Volcanic eruptions play a major role in the sulfur loading of the stratosphere, ejecting large amounts of sulfur dioxide high into the atmosphere where it is oxidized to form sulfuric acid and eventually sulfate aerosol. This aerosol layer extends from the tropopause to about 35 km altitude and is global in nature. Because of the sporadic nature of volcanic events, the amounts and corresponding optical properties of aerosol are highly variable.
Scientists at G-Rad have constructed a long-term aerosol climatology providing information on the behavior and radiative properties of stratospheric aerosol as a function of latitude, altitude, and time. The data used include lidar measurements from the 1970s to present, pyrheliometer observations dating from the 1950s, and satellite observations from the Stratospheric Gas and Aerosol Experiment (SAGE II) on NASA's web site, from 1984 to present.
A summary of the methods used in the development of this climatology has been published in the Journal of Geophysical Research (Stevermer et al., JGR, 105(D18), 22763-22776, 2000). The methods rely on calculations using a set of measured size distributions. The size distribution ensemble was compiled by Dr. Jim Rosen at the University of Wyoming and is available here: size distribution ensemble.
Figure 1 shows the resulting 320-nm stratospheric aerosol optical depth time series for 10-20N, 20-30N, 30-40N, and 40-50N.
The list of volcanic eruptions occurring during the timeframe of analysis is found here: volcanic eruptions during analysis.

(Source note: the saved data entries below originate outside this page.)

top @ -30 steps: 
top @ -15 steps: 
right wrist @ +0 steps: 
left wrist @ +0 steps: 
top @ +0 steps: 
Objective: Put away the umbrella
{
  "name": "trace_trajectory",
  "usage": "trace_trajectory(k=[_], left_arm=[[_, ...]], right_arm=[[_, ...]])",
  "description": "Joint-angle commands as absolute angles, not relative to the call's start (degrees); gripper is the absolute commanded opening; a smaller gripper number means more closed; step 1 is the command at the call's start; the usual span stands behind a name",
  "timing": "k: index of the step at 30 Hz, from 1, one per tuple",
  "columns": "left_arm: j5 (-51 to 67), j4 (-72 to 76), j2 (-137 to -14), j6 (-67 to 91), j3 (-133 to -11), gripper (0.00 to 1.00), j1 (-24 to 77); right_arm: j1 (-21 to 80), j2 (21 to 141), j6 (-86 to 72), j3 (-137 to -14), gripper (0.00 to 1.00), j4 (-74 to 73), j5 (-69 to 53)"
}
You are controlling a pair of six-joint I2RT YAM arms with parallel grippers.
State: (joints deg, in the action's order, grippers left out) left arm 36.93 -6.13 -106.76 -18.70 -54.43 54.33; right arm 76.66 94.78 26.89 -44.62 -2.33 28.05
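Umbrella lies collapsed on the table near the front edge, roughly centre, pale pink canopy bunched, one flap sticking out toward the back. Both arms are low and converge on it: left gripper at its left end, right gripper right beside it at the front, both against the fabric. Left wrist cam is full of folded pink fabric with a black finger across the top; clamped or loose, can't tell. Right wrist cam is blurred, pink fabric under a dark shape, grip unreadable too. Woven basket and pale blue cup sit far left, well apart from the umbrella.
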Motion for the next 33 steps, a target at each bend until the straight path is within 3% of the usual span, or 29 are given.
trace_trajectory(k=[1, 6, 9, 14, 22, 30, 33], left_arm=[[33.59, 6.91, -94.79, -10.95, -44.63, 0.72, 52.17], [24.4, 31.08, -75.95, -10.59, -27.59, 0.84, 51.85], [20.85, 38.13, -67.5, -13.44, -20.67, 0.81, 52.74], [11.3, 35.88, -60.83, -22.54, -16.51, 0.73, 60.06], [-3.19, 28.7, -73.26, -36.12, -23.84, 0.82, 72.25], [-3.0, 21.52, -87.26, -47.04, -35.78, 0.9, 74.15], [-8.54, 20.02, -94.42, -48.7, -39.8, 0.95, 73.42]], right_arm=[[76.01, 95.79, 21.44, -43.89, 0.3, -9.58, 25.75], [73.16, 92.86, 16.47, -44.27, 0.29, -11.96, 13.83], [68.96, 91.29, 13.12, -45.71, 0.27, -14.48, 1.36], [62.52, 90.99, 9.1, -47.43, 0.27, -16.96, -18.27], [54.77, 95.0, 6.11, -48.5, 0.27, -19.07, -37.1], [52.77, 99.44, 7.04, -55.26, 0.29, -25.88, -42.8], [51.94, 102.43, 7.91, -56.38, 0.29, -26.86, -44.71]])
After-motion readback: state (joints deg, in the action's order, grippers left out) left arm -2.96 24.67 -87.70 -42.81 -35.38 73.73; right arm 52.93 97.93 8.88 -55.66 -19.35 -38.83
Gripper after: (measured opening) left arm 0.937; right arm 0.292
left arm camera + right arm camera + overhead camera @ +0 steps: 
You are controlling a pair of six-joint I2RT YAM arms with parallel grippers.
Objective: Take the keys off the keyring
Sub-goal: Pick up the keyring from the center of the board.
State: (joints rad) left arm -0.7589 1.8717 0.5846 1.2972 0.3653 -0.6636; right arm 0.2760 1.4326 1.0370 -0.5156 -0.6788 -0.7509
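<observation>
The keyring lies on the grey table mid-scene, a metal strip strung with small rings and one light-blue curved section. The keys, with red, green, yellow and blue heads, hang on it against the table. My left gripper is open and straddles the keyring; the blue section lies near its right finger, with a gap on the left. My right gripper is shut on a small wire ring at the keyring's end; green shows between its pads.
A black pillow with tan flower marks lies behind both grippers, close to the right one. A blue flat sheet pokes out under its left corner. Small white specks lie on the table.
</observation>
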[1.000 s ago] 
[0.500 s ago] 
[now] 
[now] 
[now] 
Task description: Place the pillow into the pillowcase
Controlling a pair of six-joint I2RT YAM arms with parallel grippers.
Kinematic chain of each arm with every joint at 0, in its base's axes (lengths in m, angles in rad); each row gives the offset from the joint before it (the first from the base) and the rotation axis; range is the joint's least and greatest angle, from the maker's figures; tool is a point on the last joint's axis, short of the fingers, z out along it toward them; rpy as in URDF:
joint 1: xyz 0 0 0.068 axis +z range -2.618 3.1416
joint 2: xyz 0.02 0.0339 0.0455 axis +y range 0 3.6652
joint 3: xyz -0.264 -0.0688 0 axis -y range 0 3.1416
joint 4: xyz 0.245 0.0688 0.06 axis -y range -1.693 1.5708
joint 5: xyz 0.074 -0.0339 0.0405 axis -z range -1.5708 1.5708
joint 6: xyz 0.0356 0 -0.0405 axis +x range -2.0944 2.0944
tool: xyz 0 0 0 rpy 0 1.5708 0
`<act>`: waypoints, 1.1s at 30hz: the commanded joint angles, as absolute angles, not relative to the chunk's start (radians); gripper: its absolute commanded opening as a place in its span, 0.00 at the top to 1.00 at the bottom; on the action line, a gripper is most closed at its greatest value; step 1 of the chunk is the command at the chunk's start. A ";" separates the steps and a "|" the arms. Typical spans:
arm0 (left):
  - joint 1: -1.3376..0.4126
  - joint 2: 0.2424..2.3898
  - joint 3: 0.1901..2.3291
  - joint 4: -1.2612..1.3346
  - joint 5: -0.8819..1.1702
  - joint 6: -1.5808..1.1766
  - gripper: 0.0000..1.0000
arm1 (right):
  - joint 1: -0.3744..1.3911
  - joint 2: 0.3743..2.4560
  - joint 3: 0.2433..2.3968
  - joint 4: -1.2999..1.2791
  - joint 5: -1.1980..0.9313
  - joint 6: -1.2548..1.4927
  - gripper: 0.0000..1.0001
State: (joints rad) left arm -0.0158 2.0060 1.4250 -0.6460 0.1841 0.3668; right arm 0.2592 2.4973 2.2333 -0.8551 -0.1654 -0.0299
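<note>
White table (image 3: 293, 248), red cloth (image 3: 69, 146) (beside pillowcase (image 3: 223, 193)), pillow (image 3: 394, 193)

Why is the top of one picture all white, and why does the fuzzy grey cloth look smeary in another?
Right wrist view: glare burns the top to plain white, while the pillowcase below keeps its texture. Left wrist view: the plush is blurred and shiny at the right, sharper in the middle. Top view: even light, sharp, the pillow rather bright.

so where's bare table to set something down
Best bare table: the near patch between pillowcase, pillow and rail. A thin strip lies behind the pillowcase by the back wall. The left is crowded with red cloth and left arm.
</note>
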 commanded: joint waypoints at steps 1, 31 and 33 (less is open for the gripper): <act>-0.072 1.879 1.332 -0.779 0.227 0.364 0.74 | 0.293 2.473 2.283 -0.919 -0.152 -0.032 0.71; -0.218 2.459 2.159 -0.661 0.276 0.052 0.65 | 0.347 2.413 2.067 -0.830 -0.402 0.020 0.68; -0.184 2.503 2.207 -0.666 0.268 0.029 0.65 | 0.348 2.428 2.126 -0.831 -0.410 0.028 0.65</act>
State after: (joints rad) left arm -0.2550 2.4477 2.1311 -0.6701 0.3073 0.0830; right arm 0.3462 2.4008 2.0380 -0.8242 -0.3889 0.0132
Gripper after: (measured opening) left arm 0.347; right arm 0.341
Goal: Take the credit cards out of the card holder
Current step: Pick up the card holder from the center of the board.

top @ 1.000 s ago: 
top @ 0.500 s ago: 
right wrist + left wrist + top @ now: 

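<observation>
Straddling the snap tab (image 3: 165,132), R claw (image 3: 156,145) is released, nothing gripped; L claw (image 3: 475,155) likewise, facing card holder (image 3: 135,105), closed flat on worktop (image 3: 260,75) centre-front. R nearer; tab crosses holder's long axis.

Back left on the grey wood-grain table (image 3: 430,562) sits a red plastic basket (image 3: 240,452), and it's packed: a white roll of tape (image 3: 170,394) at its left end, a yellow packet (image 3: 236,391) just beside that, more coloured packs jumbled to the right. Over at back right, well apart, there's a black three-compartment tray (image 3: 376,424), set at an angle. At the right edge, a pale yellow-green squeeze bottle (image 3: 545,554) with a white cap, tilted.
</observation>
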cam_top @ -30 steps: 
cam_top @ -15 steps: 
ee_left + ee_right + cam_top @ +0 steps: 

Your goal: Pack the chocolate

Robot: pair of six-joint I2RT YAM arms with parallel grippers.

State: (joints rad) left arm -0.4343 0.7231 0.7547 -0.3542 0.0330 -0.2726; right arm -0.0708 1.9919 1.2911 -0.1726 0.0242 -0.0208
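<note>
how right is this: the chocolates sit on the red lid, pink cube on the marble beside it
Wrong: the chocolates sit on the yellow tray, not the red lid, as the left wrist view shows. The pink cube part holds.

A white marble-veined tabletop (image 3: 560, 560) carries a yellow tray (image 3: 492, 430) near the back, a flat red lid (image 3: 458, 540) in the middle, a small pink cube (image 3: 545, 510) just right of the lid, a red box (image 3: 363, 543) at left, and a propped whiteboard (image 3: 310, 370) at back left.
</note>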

As part of an ongoing effort to understand aerosol and other effects on vertical ozone profile measurements, we have constructed a database of 1,300 individual ozone profiles. These profiles were constructed by combining daily ozonesonde data taken at Hohenpeissenberg, Switzerland, during 1998-1999 with SAGE II satellite data taken near the station over the same time period. Using a state-of-the-art radiative transfer code, we then calculated what a ground-based instrument would measure as a function of solar zenith angle (SZA). Our analysis of the data revealed several interesting properties of the ultraviolet zenith-sky radiance (ZSR). We find that, at wavelengths longer than 310 nm, and at SZA less than 70°, the ZSR is sensitive only to total ozone column and has virtually no sensitivity to the ozone profile. At around 75° SZA, the ZSR contains useful information about tropospheric ozone column.
In terms of aerosol, the results indicated that the ZSR, which is usually enhanced by aerosol scattering, is also strongly influenced by aerosol absorption. Aerosols not only absorb directly: they also absorb the Rayleigh-scattered radiation passing through them, enhancing the effect. In principle, by monitoring the behavior of the ZSR with SZA, it should be possible to measure both the aerosol optical depth and single scattering albedo. At high SZA, stratospheric and tropospheric aerosols produce different effects on the ZSR, so these measurements can be used to estimate the stratospheric aerosol optical depth. This stratospheric aerosol information is needed to correct the Umkehr ozone retrievals.
Taking advantage of these properties of the ZSR requires measurements at several individual UV wavelengths in and out of the ozone absorption band (310-360 nm). This requirement eliminates using the popular Dobson spectrophotometer for such studies. There is, however, a global network of Brewer instruments that can be used for the studies we propose here. We will continue our research to study how these instruments could be used to develop new techniques to remotely sense aerosols and ozone from the ground.